Charlie’s autonomic symptoms are well controlled now and she is off the oxycodone. She is 6 1/2 years old and has had the trach for two years now. She is positively thriving! Does this mean all kids like her will benefit? Of course not! But here is what I’ve learned:
When considering the trach, you have to look at more than just the respiratory status of your child. You have to look at his or her health as a whole system working together. A trach can affect more than just their breathing, both in good and bad ways (in our case, mostly good!). Take everything into consideration, but also try to imagine all the good things that could come from it that the doctors may not have mentioned because they just don’t know. They don’t see the little bits of progress afterwards, and even if they do…they may not connect progress to the trach. To them, it may seem coincidental. But as parents, we know when our children benefit from a procedure directly, even if it isn’t on the list of “official benefits.”
The trach really isn’t as scary as we imagine it to be. Really! We have to learn everything about our child’s care…this is just one more thing. It seems scarier because it is the airway, but given enough time and practice, you become a pro. Don’t feel like a pro yet? Tell them you need more time before discharge! Ask for more help! I promise they won’t send home a struggling parent. Take your time and know that you will get the hang of it, just like everything else.
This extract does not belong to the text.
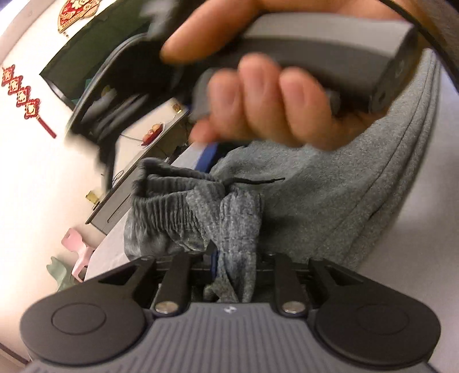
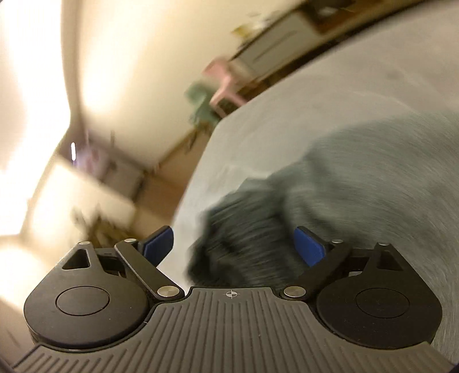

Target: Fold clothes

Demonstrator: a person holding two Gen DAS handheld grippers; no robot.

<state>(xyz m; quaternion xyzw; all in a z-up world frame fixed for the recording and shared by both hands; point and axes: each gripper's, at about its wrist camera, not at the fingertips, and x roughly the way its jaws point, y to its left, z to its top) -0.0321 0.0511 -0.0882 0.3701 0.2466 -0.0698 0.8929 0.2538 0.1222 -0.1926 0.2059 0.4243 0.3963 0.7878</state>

We do have to use the ventilator for Charlie sometimes while out and about. It comes in a nifty little bag and it just hangs on the back of her wheelchair. You can plug it in anywhere. It’s really not a big deal. Most kids won’t need a ventilator, but for those who do, it will not prevent you from doing things as a family. I was SO worried about the ventilator. But it’s not so scary once you get used to it.
The trach is just one more thing to accessorize. I’ve made cute cloth trach pads and trach ties. Why not have fun with it?
It’s really nice that she doesn’t have sores under her nose and around her ears from the nasal cannula all the time now. Really, sometimes I think that is the best part about the trach. I hated that stupid oxygen tubing gunking up her beautiful face!